ACTION ITEM =
Below are lines of data. Give the number of them that contain the string "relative", and nothing else.

———

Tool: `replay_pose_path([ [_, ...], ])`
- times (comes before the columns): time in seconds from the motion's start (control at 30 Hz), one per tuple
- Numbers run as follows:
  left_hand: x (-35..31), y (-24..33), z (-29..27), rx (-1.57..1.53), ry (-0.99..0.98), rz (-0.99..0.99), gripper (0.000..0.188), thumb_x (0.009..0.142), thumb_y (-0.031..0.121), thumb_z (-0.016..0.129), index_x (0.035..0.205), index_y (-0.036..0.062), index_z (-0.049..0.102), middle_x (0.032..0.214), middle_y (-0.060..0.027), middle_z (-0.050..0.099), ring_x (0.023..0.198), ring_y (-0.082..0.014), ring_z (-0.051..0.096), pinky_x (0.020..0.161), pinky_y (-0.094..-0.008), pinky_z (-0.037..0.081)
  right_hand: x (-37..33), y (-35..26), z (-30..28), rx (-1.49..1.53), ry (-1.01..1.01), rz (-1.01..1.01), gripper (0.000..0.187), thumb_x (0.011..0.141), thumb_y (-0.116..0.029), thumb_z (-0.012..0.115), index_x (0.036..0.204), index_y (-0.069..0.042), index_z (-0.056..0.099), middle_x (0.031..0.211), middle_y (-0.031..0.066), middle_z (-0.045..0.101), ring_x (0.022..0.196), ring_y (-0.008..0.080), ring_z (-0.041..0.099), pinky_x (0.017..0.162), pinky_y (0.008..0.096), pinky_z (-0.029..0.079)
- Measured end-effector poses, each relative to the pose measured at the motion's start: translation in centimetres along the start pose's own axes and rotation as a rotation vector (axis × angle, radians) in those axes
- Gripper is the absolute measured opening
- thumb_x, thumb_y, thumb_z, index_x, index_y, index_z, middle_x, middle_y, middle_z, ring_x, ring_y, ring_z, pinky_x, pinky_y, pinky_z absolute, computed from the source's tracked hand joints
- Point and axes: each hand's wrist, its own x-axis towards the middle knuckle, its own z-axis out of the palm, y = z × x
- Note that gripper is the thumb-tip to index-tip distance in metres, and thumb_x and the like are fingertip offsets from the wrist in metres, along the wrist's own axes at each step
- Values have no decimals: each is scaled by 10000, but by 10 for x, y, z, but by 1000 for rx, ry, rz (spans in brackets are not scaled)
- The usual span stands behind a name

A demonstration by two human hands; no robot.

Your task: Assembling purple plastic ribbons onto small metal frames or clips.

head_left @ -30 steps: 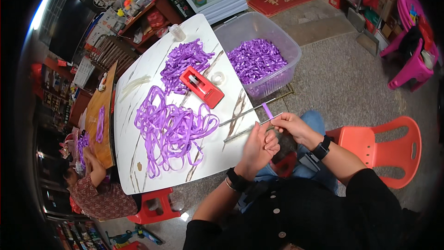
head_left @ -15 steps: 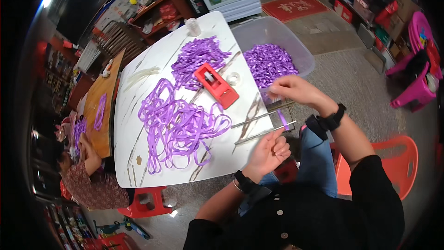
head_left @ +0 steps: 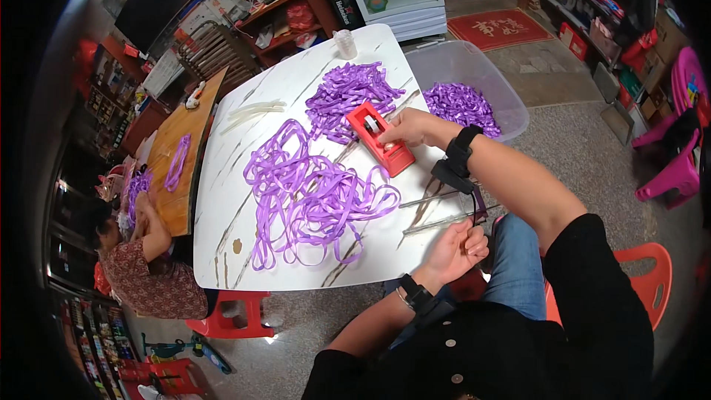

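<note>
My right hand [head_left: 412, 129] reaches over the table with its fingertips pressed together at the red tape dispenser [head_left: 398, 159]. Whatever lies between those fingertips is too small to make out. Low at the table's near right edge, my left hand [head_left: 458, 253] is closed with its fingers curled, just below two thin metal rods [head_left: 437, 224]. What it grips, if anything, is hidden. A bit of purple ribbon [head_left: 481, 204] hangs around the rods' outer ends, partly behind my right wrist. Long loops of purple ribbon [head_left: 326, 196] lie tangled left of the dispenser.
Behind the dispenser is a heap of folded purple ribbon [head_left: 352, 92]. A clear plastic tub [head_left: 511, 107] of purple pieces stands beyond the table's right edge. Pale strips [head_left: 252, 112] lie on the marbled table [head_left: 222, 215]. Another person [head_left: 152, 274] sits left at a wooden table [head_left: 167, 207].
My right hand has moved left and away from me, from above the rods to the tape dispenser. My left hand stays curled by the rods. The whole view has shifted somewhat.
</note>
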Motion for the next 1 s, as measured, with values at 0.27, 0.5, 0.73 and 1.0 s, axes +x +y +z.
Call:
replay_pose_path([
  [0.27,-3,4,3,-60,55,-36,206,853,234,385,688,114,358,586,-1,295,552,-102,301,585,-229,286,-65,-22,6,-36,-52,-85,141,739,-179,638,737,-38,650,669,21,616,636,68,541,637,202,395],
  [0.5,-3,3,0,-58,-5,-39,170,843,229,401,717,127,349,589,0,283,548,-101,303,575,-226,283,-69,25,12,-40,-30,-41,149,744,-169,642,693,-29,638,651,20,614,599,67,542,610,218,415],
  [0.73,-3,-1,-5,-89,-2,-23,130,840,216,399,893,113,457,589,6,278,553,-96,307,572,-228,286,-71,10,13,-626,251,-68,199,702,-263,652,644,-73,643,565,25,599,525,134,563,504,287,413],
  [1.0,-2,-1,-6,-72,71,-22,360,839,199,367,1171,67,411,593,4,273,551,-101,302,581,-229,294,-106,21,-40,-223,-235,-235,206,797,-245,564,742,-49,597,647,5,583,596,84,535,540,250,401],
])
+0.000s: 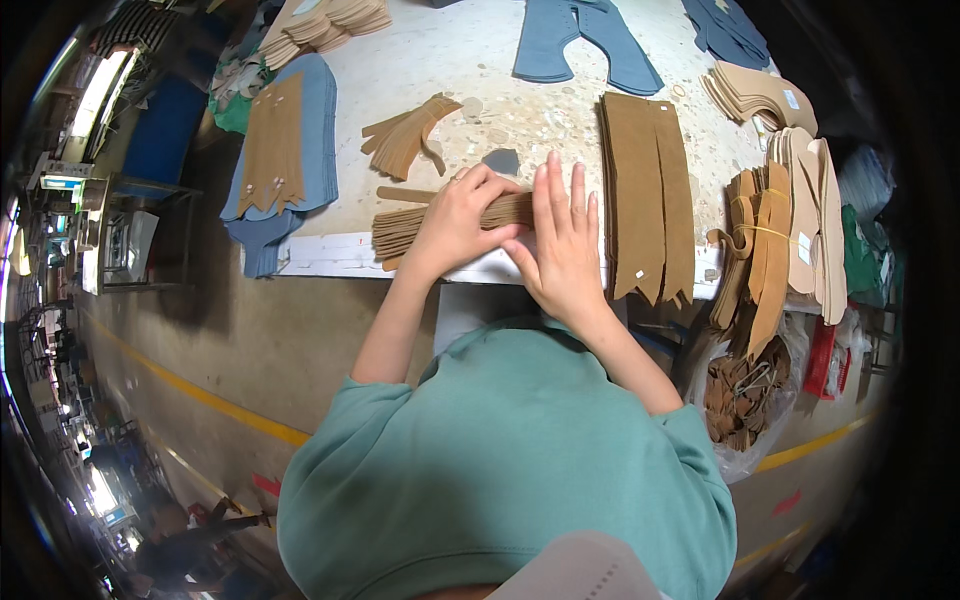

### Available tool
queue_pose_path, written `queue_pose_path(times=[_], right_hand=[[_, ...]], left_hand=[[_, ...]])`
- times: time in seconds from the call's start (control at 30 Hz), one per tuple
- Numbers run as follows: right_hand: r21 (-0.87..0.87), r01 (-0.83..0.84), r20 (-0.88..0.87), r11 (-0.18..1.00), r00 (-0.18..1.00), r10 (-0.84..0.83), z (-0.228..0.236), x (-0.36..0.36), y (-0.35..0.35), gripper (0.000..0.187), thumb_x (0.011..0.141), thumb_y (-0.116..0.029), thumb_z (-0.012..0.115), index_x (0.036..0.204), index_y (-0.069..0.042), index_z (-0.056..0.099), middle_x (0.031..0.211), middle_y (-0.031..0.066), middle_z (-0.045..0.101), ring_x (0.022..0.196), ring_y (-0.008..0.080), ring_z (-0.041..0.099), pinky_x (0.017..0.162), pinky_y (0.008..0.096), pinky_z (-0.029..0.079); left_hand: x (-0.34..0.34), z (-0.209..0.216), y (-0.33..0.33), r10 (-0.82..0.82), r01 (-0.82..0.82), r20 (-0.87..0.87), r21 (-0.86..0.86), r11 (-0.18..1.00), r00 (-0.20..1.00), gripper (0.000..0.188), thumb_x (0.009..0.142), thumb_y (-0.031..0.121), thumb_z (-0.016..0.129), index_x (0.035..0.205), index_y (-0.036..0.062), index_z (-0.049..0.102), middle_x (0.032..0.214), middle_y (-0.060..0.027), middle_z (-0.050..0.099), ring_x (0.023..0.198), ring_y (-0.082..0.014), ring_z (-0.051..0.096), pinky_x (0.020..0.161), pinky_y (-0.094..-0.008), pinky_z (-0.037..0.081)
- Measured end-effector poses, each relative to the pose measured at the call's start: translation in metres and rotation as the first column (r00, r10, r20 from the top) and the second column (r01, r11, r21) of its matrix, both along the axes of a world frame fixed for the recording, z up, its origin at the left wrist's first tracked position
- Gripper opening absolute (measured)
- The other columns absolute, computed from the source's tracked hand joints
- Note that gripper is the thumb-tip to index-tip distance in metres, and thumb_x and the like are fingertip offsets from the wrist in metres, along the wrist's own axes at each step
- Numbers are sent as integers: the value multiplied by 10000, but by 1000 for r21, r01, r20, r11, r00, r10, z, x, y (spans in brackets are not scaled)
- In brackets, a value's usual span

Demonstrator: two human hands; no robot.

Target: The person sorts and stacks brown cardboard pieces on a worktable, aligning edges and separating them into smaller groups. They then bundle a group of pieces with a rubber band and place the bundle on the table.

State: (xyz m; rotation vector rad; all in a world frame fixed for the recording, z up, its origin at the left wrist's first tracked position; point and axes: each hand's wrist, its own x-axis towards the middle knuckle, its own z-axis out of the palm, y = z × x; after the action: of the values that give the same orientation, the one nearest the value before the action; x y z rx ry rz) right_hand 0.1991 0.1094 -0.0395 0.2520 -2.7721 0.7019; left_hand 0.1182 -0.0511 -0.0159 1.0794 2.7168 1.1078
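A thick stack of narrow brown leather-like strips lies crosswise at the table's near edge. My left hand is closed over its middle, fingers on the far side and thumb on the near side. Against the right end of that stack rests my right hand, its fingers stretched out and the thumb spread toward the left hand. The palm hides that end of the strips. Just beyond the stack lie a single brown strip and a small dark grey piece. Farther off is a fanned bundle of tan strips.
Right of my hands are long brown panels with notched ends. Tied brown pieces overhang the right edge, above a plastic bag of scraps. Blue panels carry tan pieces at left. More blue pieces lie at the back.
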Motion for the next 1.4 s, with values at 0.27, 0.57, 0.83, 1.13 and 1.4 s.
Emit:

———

EXERCISE OUTPUT =
2